[Problem to work on] From the records that follow, give the number of lines that include the word "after", with no further words.

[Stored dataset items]
--

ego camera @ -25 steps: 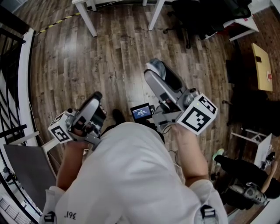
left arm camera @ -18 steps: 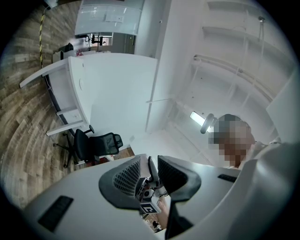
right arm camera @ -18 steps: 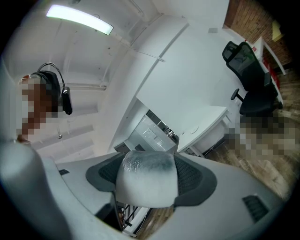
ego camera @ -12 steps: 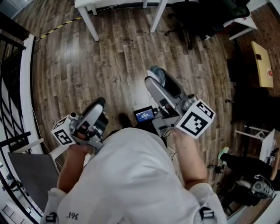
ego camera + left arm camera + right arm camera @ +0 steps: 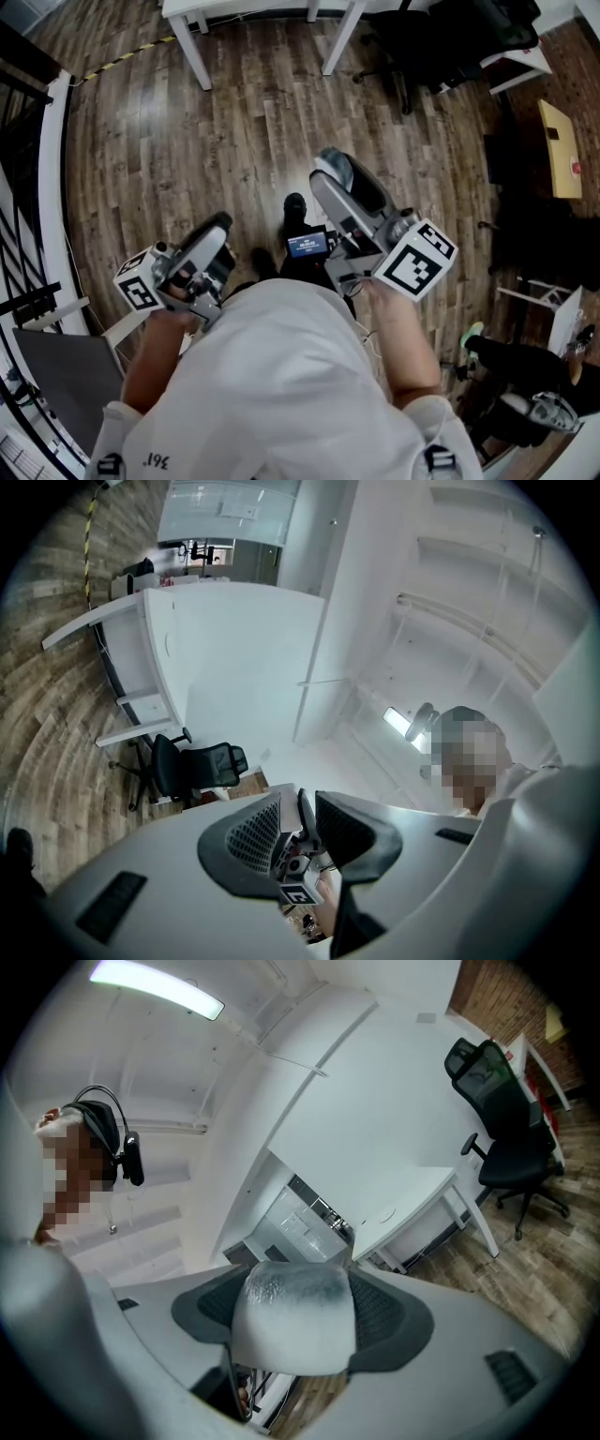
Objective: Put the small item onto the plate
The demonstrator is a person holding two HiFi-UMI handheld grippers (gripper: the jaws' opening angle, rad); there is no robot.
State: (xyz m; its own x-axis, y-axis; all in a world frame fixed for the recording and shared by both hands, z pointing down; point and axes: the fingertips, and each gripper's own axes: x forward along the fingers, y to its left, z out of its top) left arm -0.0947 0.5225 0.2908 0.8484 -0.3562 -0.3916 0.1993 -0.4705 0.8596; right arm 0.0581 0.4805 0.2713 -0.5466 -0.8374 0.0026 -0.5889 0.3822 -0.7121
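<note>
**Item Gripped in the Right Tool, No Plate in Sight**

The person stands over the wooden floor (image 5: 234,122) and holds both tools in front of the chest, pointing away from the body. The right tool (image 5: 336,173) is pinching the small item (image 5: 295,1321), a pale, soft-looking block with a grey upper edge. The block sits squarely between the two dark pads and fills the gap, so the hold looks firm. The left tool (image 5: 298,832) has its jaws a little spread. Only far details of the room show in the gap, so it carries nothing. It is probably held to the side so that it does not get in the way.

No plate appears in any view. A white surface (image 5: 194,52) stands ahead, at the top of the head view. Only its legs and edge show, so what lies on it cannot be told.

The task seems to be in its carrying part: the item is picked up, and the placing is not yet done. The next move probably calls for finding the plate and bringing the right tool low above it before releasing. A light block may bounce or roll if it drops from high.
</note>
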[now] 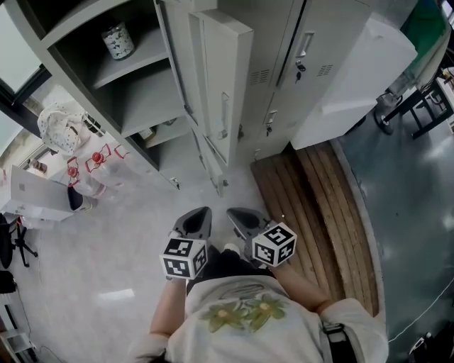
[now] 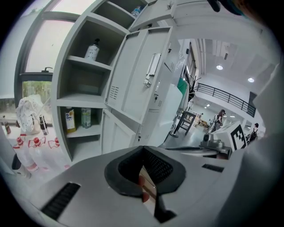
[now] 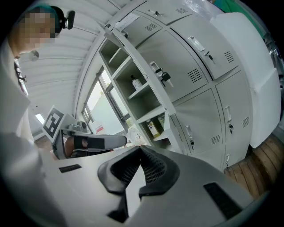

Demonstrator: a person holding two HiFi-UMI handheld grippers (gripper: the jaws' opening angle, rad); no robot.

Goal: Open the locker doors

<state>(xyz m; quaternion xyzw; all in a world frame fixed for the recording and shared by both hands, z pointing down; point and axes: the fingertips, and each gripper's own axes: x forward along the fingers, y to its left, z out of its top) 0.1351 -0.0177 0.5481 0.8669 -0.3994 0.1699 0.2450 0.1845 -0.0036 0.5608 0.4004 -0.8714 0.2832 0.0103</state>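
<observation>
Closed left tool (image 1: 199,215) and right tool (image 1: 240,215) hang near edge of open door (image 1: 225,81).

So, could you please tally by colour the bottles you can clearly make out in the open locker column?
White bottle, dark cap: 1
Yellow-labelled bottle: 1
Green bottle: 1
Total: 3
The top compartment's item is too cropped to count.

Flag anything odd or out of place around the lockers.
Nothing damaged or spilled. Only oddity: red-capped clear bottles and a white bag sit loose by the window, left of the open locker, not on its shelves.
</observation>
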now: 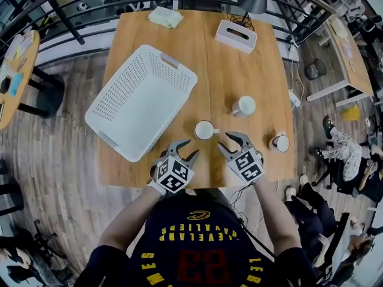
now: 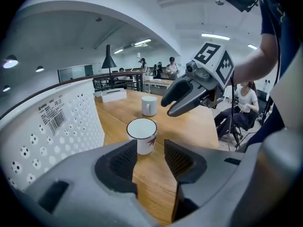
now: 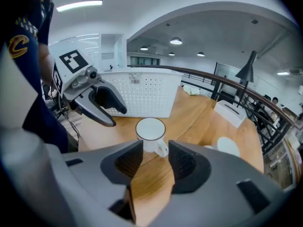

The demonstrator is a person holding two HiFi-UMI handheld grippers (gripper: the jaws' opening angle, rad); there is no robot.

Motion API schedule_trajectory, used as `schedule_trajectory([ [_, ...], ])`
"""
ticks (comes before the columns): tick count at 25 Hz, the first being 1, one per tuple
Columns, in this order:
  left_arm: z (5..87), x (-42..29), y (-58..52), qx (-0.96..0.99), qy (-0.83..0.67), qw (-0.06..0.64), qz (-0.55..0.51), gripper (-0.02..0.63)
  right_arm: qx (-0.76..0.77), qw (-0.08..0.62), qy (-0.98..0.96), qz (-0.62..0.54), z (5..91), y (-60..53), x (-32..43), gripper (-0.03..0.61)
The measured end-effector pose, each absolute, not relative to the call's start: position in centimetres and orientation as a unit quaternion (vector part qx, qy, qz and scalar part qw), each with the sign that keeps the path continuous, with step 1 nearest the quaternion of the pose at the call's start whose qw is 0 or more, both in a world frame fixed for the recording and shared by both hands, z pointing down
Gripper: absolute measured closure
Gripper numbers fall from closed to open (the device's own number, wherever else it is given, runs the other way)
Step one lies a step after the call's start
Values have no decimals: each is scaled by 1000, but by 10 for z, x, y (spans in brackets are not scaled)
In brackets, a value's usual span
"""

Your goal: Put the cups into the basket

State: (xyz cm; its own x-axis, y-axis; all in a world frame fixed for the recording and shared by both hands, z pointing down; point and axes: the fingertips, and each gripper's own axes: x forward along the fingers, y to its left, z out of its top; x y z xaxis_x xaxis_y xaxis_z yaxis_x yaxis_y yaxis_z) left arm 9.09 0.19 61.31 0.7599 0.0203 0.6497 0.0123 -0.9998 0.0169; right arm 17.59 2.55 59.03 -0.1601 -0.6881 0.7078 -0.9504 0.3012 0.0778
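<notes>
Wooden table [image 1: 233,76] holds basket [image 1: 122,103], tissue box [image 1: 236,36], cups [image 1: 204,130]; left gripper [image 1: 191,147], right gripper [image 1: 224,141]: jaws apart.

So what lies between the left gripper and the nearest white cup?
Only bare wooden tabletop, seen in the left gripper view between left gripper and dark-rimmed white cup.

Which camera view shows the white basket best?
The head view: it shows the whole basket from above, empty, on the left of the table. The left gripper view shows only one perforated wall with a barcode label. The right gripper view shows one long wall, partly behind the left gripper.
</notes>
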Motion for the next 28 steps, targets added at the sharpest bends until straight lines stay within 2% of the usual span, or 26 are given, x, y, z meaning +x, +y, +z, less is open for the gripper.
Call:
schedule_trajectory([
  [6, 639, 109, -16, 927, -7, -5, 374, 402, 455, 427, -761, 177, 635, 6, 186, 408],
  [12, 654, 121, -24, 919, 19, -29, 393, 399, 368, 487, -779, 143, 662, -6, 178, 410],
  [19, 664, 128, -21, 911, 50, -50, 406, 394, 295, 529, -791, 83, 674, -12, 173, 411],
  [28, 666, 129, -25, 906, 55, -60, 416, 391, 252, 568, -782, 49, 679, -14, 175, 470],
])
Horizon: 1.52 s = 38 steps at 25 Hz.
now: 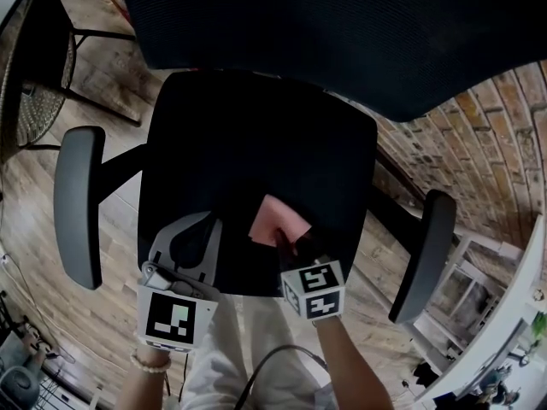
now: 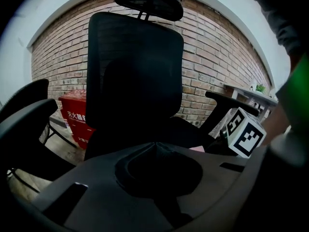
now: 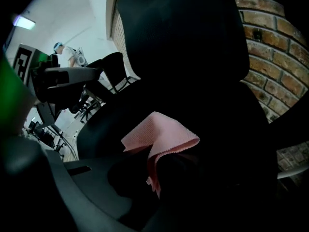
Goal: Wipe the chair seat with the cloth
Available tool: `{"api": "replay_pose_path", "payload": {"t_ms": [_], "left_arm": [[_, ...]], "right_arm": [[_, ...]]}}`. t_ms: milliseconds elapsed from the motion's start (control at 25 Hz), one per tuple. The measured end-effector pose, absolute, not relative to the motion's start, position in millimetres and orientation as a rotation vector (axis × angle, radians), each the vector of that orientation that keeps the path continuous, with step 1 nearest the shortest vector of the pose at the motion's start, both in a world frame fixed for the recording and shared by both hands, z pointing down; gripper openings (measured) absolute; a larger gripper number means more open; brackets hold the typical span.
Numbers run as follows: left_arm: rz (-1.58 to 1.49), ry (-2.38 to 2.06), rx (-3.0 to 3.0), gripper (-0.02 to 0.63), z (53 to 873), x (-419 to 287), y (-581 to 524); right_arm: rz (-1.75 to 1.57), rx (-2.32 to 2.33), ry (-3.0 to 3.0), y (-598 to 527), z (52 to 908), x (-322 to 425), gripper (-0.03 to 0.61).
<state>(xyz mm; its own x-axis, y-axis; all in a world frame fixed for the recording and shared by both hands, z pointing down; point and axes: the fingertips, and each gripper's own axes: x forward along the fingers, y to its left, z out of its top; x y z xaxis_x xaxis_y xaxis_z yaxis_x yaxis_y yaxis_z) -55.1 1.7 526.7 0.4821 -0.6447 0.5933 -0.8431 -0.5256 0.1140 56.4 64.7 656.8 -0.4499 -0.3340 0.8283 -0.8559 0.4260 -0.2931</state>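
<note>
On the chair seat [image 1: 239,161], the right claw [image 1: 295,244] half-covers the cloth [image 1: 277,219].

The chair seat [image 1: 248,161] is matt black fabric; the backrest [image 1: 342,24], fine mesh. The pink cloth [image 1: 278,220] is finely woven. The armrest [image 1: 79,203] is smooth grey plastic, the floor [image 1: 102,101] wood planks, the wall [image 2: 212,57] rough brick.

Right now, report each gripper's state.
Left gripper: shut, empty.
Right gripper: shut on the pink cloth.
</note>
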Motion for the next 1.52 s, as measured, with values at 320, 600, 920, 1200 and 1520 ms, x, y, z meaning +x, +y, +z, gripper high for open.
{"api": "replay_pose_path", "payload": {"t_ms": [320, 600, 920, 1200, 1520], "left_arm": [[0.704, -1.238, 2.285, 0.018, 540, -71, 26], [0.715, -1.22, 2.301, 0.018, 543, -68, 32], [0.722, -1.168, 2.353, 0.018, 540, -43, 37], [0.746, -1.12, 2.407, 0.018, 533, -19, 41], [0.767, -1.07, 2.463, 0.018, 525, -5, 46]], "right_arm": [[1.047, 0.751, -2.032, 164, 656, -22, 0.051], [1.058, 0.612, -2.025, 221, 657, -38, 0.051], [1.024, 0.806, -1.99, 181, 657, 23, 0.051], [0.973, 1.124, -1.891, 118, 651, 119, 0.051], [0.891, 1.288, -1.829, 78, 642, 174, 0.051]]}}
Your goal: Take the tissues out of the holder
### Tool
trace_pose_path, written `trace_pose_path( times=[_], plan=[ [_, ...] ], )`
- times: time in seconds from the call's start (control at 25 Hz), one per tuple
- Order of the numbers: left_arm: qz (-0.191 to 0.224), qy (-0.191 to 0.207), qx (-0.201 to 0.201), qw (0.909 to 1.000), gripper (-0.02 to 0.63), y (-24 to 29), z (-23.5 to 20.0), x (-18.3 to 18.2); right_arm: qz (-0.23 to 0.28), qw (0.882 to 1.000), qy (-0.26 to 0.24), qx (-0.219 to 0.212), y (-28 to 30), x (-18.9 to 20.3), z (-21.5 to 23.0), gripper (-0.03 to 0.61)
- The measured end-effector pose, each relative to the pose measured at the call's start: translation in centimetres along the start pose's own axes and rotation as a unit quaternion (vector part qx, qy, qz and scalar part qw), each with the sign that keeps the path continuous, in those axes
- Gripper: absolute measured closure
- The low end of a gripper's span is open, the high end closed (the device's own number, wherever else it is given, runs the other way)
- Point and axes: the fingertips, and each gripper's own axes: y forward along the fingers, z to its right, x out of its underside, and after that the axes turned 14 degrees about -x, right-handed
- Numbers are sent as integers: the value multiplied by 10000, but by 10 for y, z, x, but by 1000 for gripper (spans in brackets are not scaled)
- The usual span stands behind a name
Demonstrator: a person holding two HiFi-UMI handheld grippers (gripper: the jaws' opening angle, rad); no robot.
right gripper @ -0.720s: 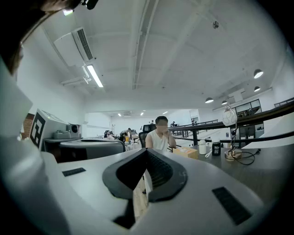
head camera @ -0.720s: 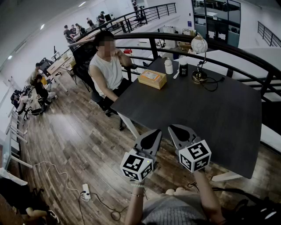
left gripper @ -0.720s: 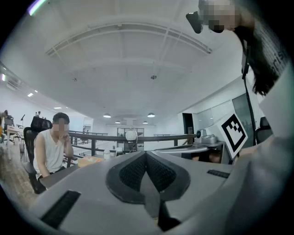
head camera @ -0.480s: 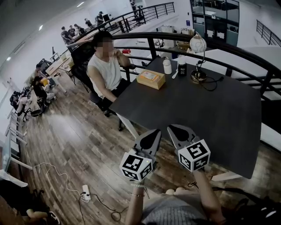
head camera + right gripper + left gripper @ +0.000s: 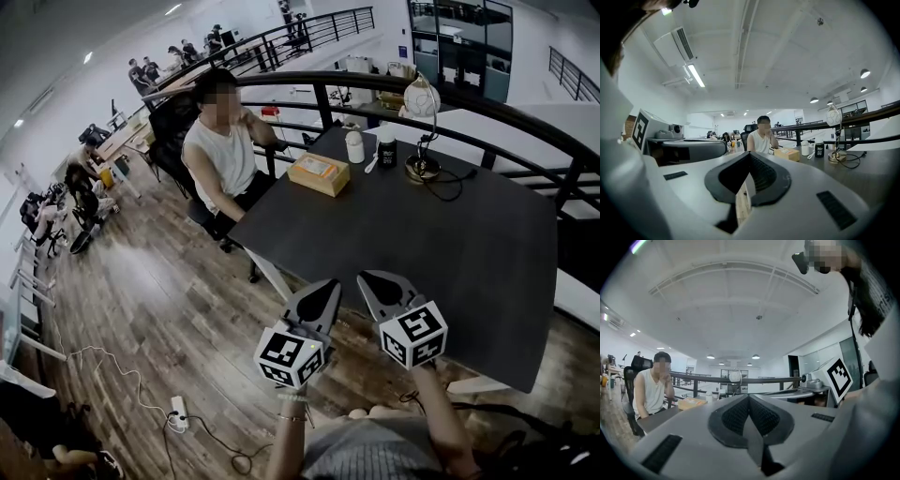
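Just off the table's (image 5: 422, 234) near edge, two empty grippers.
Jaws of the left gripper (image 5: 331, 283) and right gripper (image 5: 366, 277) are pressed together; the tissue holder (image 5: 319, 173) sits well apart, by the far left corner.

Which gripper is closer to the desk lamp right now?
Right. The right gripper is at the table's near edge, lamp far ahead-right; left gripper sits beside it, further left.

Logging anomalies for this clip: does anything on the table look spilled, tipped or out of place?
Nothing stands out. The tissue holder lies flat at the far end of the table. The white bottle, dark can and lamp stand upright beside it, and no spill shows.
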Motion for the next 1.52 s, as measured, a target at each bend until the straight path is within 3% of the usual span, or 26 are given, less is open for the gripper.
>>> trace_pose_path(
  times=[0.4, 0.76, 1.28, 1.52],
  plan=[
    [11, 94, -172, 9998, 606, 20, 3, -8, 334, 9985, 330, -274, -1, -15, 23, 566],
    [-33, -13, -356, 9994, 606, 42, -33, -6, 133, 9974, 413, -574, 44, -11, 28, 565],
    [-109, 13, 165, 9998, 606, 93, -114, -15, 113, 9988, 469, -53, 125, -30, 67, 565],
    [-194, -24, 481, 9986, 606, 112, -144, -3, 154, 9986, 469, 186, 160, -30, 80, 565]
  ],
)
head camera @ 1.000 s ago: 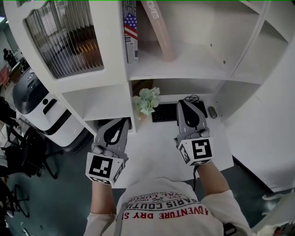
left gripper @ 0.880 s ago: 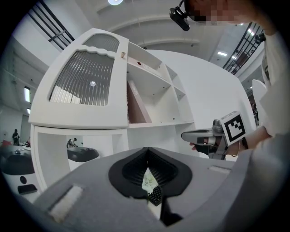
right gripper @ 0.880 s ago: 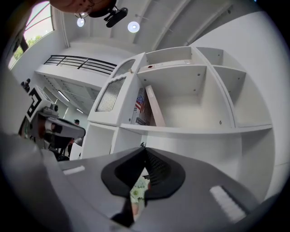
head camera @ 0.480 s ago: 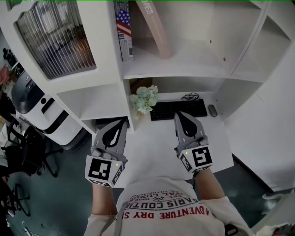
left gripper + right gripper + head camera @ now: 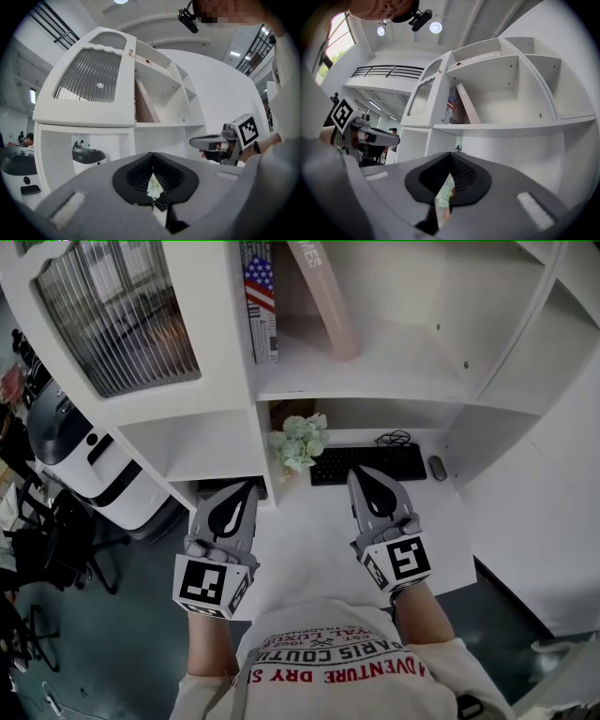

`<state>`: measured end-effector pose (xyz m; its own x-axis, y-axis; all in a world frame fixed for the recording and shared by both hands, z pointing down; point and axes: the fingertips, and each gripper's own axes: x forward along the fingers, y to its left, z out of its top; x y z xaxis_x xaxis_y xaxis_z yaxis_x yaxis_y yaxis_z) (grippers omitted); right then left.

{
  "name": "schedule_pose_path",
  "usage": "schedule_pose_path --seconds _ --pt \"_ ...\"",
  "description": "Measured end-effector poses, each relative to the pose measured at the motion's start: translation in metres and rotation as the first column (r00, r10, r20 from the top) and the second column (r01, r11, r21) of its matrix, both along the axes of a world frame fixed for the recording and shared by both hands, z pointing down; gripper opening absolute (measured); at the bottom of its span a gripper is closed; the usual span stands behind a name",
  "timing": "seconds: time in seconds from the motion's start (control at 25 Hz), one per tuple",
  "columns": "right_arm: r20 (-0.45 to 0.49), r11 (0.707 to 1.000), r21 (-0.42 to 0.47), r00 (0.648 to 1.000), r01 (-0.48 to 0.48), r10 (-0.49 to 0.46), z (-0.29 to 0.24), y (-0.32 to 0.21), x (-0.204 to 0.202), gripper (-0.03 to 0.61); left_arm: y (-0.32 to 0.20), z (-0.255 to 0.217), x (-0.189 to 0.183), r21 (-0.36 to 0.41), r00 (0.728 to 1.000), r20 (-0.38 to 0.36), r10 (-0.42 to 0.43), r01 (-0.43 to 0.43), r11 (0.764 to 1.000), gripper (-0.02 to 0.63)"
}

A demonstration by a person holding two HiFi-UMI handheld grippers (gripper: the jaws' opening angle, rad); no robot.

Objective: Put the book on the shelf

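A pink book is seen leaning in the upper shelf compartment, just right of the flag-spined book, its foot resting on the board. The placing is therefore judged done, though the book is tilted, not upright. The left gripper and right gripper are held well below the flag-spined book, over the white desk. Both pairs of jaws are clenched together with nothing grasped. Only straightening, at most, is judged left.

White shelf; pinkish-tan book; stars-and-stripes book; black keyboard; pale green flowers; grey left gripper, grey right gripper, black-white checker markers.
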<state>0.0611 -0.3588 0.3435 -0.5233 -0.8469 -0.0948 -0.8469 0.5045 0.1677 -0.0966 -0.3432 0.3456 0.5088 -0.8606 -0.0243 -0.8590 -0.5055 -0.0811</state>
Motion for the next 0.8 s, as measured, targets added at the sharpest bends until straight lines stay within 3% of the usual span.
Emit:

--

[Answer box] 2